_DATA BLOCK:_
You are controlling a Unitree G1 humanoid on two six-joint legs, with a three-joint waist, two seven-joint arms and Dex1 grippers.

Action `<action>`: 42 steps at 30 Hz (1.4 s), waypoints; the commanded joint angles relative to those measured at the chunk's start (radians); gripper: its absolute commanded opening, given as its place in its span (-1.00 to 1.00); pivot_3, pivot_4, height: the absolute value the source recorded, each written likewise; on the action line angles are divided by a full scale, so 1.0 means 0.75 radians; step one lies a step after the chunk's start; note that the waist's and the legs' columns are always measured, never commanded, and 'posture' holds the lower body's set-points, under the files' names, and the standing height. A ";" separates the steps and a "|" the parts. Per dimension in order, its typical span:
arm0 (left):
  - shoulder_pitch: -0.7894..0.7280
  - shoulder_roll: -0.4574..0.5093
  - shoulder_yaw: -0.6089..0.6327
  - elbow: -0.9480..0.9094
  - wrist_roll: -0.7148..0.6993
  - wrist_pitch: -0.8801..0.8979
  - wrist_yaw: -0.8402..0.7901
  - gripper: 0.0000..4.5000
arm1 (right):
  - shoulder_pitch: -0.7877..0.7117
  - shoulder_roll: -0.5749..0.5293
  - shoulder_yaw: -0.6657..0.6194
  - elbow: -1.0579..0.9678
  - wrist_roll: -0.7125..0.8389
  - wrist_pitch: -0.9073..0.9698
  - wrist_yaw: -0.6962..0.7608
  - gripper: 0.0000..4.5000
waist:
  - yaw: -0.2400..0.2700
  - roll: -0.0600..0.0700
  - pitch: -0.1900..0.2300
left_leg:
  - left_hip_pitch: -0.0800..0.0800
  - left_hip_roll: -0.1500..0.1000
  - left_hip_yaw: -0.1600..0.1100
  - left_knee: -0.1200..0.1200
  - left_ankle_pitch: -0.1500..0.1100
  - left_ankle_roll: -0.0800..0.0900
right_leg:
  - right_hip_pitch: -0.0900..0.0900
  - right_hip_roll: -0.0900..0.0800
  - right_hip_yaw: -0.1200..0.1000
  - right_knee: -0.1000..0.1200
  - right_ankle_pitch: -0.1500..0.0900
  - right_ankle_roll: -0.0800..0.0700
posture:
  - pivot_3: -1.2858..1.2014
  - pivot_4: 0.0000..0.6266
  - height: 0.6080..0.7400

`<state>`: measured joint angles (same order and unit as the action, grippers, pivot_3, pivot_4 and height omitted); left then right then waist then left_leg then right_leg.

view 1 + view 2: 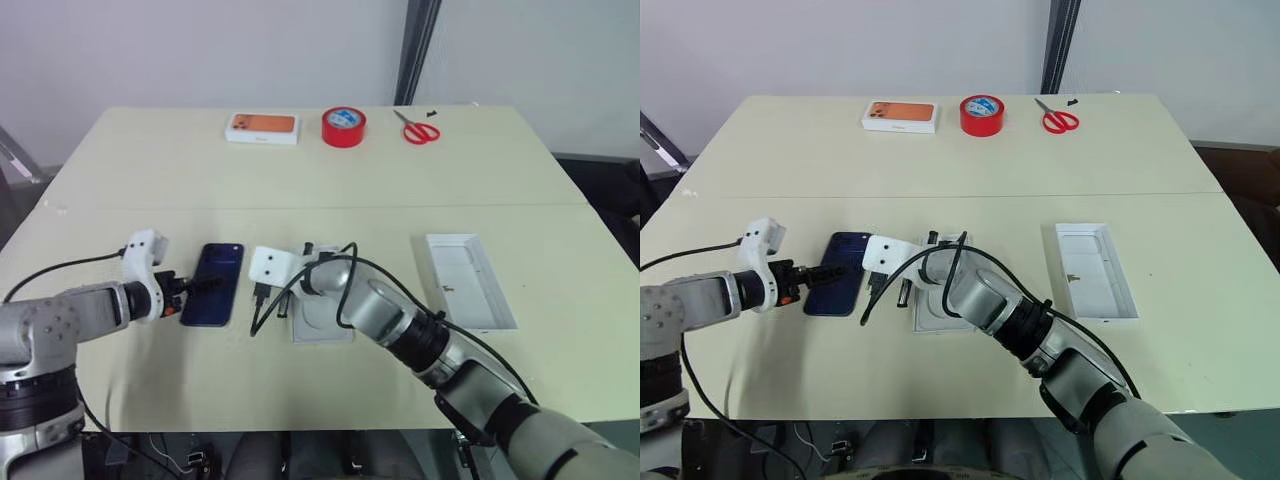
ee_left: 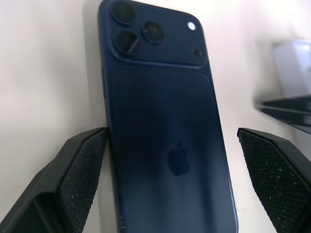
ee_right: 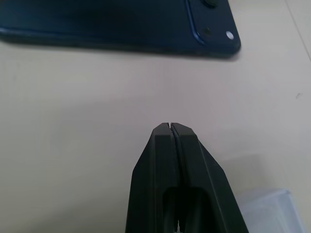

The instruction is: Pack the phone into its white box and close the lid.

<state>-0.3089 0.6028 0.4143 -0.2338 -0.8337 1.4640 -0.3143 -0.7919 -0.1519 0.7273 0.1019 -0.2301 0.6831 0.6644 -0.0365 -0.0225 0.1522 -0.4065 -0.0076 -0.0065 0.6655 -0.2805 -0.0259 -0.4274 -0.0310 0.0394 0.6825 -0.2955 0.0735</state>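
The dark navy phone (image 1: 215,280) lies flat on the table, back up, its camera cluster (image 2: 146,36) at the far end. My left gripper (image 1: 198,287) is open, its two fingers straddling the phone's near half; one pad (image 2: 80,167) lies against the phone's edge and the other (image 2: 274,167) stands apart from it. My right gripper (image 3: 171,128) is shut on nothing, its tip over bare table just right of the phone (image 3: 116,24). The white box (image 1: 322,322) sits under my right forearm, partly hidden. The lid (image 1: 468,280) lies open side up at the right.
At the table's far edge are an orange-topped white box (image 1: 262,127), a red tape roll (image 1: 343,126) and red scissors (image 1: 421,130). Black cables loop off my right wrist above the white box. A seam crosses the tabletop (image 1: 120,190).
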 commanded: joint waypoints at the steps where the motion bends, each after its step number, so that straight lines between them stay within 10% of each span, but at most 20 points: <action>1: 0.025 -0.102 -0.069 -0.022 -0.054 0.129 -0.014 1.00 | -0.012 -0.004 0.009 -0.052 -0.035 -0.031 0.022 -0.98 | 0.004 0.000 0.000 | 0.000 0.000 0.000 0.000 0.000 0.000 | 0.000 0.000 0.000 0.000 0.000 0.000 | 0.03 -0.52 0.89; 33: -0.058 -0.339 0.214 0.099 -0.352 0.201 0.269 1.00 | 0.021 -0.005 -0.023 -0.042 -0.099 -0.083 0.075 -0.98 | 0.020 -0.001 -0.001 | 0.000 -0.001 -0.001 0.000 0.000 0.000 | 0.001 0.000 0.000 -0.002 0.000 0.000 | 0.03 -0.52 0.89; 39: -0.071 -0.334 0.255 0.114 -0.385 0.201 0.327 0.03 | 0.017 -0.003 -0.022 -0.035 -0.104 -0.092 0.073 -1.00 | 0.016 -0.002 -0.001 | 0.000 -0.001 -0.001 0.000 0.000 -0.001 | 0.000 0.001 0.000 -0.002 0.000 0.000 | 0.03 -0.52 0.89; 42: -0.072 -0.345 0.284 0.119 -0.416 0.201 0.354 0.03 | 0.014 -0.005 -0.022 -0.032 -0.108 -0.099 0.072 -1.00 | 0.016 -0.002 -0.001 | 0.000 -0.001 -0.001 0.000 0.001 -0.001 | 0.000 0.000 0.000 -0.002 0.000 0.000 | 0.03 -0.52 0.89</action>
<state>-0.3564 0.3429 0.5970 -0.1325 -1.1174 1.6060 -0.0593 -0.7772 -0.1694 0.7236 0.0924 -0.3035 0.6260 0.7188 -0.0246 -0.0240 0.1515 -0.4065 -0.0080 -0.0073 0.6655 -0.2801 -0.0267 -0.4273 -0.0306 0.0393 0.6812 -0.2955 0.0736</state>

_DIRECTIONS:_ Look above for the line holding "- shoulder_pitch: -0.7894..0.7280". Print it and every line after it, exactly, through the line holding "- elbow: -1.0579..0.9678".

_COMPLETED EXERCISE:_
  - shoulder_pitch: -0.7894..0.7280
  - shoulder_roll: -0.4574..0.5093
  - shoulder_yaw: -0.6089..0.6327
  - elbow: -0.9480..0.9094
  - wrist_roll: -0.7148..0.6993
  - wrist_pitch: -0.8801..0.8979
  - wrist_yaw: -0.8402..0.7901
  - gripper: 0.0000..4.5000
arm1 (right):
  - shoulder_pitch: -0.7877..0.7117
  - shoulder_roll: -0.5749..0.5293
  - shoulder_yaw: -0.6657..0.6194
  - elbow: -1.0579..0.9678

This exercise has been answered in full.